Your task
Please output the section of the listing below that opens with the line containing "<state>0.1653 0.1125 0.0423" and closes with the line containing "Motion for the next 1", exactly and with nothing else.
*** Begin section ***
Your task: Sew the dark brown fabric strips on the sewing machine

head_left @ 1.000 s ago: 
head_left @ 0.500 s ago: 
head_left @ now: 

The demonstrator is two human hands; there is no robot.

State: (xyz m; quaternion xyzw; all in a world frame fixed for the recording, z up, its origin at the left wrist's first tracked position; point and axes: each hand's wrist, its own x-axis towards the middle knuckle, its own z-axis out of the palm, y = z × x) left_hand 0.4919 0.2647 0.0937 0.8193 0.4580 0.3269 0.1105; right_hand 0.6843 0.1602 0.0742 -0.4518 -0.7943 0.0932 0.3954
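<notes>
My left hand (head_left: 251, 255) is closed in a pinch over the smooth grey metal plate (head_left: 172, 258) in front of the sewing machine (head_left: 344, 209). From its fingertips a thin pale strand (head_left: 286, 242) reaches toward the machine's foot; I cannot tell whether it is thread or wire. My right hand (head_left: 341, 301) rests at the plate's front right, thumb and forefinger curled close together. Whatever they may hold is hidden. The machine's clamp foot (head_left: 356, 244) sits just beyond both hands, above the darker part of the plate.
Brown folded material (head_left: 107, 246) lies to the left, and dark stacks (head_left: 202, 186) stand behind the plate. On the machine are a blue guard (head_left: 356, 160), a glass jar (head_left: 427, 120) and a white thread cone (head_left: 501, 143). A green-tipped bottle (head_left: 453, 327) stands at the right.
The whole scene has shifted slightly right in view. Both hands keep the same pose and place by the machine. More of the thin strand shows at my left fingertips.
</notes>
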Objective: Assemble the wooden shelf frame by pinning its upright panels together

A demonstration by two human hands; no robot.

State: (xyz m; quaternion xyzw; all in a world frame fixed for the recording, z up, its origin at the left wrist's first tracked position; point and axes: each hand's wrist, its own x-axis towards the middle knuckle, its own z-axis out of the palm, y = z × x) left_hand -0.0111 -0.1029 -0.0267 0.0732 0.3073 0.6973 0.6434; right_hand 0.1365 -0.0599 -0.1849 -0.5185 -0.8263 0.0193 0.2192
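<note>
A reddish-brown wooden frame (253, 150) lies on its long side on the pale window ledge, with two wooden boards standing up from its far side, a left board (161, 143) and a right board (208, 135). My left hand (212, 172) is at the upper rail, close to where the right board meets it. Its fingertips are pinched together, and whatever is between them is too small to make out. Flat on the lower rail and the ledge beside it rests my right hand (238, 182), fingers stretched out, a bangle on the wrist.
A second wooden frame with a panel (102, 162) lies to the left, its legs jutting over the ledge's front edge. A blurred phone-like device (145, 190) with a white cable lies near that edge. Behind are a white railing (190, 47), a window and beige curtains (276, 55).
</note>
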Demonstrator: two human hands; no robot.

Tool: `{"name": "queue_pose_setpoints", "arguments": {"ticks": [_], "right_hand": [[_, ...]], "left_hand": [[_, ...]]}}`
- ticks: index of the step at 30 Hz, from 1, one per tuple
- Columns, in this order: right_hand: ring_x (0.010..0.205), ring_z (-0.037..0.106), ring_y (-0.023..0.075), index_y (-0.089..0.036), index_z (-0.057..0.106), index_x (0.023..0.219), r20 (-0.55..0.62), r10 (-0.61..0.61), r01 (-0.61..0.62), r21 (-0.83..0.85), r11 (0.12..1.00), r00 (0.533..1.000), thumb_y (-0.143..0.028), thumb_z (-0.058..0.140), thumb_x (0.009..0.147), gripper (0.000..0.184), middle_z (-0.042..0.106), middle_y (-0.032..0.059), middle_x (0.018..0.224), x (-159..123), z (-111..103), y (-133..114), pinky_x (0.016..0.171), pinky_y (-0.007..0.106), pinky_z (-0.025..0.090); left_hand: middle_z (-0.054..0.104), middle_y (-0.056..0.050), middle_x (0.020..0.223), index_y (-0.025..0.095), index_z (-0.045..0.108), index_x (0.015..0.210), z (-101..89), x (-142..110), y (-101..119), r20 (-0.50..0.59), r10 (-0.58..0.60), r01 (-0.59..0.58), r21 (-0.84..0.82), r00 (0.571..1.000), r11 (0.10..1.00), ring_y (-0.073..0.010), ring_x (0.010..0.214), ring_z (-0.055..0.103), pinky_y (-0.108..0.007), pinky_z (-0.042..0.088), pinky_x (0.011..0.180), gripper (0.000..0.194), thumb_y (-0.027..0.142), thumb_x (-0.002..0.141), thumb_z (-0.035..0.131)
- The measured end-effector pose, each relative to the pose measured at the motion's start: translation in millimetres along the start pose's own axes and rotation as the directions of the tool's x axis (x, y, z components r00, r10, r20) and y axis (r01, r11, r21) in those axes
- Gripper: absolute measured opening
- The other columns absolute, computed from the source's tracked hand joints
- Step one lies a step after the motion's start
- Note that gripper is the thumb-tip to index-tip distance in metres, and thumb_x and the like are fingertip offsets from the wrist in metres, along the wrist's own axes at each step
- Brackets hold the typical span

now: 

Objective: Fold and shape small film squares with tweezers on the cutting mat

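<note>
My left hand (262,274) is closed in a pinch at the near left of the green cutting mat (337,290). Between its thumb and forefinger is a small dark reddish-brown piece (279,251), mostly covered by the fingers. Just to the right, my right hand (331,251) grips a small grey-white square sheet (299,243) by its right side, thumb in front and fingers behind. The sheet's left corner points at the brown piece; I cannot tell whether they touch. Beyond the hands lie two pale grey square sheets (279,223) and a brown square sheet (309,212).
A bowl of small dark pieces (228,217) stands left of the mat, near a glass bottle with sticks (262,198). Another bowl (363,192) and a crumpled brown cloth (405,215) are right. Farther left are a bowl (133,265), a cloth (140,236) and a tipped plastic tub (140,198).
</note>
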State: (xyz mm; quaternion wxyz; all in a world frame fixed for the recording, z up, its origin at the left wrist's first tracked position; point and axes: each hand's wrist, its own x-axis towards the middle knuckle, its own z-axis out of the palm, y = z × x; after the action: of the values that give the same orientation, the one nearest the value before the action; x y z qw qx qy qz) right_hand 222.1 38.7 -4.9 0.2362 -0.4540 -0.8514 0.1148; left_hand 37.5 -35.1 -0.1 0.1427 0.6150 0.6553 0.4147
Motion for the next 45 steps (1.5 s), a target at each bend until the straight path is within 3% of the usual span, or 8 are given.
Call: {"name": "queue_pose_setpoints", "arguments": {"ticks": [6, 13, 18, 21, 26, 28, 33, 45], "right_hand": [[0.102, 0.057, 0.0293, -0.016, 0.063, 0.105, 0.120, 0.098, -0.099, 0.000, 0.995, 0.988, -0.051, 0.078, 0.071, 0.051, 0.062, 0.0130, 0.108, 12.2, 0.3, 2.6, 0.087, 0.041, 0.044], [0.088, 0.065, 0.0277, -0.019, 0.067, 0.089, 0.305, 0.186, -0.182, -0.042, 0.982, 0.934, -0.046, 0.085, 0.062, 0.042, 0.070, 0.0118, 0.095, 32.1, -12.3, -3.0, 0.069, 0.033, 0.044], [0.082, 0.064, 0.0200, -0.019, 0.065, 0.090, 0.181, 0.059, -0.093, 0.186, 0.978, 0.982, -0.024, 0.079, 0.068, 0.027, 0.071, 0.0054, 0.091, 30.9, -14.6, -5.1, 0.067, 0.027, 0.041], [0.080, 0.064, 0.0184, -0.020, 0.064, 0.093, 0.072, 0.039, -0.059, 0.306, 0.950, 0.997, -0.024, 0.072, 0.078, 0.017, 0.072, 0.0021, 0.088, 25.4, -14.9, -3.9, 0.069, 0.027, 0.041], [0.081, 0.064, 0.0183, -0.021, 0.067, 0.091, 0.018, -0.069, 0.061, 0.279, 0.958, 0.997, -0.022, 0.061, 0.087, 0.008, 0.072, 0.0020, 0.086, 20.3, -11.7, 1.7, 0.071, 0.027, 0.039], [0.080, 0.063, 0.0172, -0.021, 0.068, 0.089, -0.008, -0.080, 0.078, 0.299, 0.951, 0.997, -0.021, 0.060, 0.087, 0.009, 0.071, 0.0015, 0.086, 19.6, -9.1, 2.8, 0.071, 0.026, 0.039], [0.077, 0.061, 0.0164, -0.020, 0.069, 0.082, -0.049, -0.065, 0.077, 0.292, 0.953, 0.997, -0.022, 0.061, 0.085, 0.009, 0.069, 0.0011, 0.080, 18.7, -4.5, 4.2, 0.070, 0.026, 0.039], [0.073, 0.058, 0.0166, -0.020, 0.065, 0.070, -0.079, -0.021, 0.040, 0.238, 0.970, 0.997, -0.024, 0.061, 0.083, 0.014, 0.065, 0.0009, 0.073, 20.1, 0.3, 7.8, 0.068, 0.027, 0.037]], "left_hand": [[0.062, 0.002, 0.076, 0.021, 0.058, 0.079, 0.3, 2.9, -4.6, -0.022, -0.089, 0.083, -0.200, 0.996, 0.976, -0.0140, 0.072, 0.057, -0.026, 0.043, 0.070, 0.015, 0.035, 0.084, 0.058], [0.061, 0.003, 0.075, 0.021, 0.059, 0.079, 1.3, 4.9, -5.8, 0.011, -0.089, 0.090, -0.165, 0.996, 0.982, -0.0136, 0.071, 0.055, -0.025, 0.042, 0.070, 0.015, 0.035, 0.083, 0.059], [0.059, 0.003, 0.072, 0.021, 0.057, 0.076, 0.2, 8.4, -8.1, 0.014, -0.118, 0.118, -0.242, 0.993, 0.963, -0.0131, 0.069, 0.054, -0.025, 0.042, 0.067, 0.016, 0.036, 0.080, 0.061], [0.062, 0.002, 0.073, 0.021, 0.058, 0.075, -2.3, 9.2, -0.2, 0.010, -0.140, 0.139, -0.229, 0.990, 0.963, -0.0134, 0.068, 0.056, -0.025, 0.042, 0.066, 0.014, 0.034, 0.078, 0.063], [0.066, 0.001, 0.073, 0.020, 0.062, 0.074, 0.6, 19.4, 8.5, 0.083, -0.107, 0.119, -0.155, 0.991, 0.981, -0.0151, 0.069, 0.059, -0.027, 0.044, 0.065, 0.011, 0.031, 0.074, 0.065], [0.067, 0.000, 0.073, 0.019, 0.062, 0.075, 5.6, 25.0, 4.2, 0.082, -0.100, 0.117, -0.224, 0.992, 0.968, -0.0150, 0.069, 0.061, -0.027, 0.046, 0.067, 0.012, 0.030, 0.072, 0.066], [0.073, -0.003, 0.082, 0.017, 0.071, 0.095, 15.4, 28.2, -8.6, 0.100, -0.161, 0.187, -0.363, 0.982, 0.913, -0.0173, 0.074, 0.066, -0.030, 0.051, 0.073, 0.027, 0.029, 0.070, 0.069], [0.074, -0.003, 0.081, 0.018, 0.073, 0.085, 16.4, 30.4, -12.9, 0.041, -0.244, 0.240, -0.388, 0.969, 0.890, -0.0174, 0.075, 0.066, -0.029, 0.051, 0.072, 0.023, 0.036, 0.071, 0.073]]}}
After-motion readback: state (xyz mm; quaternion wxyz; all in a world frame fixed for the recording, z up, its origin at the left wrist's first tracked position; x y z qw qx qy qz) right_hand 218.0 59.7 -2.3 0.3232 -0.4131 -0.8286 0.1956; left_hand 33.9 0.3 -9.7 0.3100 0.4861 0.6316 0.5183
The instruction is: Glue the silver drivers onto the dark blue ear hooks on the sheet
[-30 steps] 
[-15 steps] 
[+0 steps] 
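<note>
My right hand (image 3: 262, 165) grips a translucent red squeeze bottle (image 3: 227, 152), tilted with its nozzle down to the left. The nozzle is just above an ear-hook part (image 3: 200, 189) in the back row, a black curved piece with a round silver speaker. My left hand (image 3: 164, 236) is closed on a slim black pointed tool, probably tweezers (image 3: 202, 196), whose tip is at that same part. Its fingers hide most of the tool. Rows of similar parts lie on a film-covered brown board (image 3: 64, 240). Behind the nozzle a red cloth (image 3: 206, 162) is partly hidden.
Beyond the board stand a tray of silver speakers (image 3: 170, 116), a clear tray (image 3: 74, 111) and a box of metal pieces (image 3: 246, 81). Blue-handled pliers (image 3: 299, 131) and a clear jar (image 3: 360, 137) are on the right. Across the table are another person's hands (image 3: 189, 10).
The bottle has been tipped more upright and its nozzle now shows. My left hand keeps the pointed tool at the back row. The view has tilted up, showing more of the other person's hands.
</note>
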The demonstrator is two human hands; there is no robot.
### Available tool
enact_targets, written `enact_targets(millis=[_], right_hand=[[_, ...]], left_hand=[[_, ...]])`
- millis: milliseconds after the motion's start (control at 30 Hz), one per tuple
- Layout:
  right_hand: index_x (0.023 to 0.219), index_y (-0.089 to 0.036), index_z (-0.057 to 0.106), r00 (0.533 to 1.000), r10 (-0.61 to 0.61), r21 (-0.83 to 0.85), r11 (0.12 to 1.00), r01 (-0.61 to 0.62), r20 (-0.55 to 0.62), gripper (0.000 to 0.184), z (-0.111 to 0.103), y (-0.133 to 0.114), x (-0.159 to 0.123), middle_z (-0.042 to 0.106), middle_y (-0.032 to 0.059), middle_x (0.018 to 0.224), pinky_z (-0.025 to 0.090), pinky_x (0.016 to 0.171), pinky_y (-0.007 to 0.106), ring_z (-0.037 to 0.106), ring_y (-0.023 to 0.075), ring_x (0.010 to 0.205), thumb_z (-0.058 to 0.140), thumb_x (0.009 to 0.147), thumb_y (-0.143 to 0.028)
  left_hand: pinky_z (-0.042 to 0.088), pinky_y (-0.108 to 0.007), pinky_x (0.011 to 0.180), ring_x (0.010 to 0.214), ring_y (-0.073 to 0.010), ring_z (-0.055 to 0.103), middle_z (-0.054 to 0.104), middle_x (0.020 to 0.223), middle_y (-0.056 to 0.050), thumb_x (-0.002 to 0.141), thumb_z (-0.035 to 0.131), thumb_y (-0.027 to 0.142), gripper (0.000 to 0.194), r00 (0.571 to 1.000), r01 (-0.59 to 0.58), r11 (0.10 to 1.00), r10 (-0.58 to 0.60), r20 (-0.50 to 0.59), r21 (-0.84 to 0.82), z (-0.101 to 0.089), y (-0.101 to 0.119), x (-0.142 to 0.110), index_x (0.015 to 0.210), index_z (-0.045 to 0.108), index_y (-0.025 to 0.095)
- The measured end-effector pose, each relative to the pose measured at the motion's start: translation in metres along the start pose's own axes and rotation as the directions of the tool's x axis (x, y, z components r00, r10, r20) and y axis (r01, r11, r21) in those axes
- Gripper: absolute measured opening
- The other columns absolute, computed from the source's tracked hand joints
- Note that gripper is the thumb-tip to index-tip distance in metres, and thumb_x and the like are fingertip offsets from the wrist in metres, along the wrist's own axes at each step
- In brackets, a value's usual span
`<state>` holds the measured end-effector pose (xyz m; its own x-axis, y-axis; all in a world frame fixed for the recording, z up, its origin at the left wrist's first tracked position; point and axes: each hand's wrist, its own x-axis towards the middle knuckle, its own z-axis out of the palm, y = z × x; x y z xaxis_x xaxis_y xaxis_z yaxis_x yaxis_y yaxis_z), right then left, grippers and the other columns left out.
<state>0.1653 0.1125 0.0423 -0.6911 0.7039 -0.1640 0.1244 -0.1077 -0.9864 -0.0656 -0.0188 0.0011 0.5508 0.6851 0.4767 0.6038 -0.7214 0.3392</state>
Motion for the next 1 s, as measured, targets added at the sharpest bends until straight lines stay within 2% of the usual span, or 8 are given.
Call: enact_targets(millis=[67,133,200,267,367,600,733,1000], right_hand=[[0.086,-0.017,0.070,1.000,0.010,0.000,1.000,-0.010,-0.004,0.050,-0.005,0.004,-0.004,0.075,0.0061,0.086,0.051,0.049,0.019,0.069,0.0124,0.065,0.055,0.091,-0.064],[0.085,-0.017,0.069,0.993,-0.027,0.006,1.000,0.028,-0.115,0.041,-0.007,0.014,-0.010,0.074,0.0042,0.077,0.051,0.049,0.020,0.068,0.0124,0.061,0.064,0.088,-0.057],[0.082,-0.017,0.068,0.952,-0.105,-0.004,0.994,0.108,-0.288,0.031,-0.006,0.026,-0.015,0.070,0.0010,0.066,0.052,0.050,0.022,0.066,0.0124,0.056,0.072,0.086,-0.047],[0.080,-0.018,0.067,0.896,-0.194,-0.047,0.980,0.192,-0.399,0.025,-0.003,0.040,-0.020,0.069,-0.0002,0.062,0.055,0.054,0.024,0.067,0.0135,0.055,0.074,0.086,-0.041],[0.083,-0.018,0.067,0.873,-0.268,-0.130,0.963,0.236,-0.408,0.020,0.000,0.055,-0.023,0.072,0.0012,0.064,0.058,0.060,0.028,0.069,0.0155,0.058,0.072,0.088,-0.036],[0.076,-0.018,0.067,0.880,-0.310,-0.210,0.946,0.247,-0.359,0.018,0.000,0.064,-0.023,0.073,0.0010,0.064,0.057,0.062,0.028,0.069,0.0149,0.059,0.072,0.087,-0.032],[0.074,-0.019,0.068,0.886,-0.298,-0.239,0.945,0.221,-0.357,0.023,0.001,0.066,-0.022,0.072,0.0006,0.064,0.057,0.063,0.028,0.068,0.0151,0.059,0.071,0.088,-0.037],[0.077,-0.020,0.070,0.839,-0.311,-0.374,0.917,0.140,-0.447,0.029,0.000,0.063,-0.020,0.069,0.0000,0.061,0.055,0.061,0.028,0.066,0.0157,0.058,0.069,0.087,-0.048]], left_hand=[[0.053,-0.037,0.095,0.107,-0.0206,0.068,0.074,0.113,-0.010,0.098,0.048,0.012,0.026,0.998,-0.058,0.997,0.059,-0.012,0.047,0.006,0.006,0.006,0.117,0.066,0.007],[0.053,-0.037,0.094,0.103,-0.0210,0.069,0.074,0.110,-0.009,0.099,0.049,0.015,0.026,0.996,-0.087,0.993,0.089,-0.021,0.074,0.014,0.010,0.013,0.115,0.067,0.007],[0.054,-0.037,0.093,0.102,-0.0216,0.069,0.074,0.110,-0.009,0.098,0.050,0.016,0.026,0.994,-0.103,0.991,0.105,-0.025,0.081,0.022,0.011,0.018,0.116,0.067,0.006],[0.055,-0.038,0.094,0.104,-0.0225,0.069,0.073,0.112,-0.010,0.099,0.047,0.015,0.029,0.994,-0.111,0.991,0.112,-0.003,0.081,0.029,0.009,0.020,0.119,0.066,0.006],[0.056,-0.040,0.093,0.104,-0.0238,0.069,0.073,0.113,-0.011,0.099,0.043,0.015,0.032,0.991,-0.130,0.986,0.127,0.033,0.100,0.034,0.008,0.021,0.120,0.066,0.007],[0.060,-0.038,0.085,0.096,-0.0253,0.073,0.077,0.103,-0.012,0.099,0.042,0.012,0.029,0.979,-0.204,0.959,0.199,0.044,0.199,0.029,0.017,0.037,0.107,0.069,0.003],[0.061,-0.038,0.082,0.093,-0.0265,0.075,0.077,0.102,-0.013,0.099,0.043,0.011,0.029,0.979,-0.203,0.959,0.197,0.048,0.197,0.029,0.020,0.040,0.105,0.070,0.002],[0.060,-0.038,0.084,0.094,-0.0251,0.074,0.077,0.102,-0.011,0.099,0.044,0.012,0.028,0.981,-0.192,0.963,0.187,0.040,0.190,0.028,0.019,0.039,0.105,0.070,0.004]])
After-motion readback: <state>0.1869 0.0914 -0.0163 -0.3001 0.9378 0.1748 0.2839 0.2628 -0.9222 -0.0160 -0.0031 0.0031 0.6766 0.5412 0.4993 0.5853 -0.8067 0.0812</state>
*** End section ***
Task solution
<state>0.1653 0.1125 0.0423 -0.6911 0.7039 -0.1640 0.1244 -0.1077 -0.9864 -0.0656 -0.0188 0.0011 0.5508 0.6851 0.4767 0.6038 -0.7214 0.3392</state>
Motion for the next 1 s, as measured, targets added at the sharpest bends until straight lines stay within 2% of the usual span, or 8 are given.

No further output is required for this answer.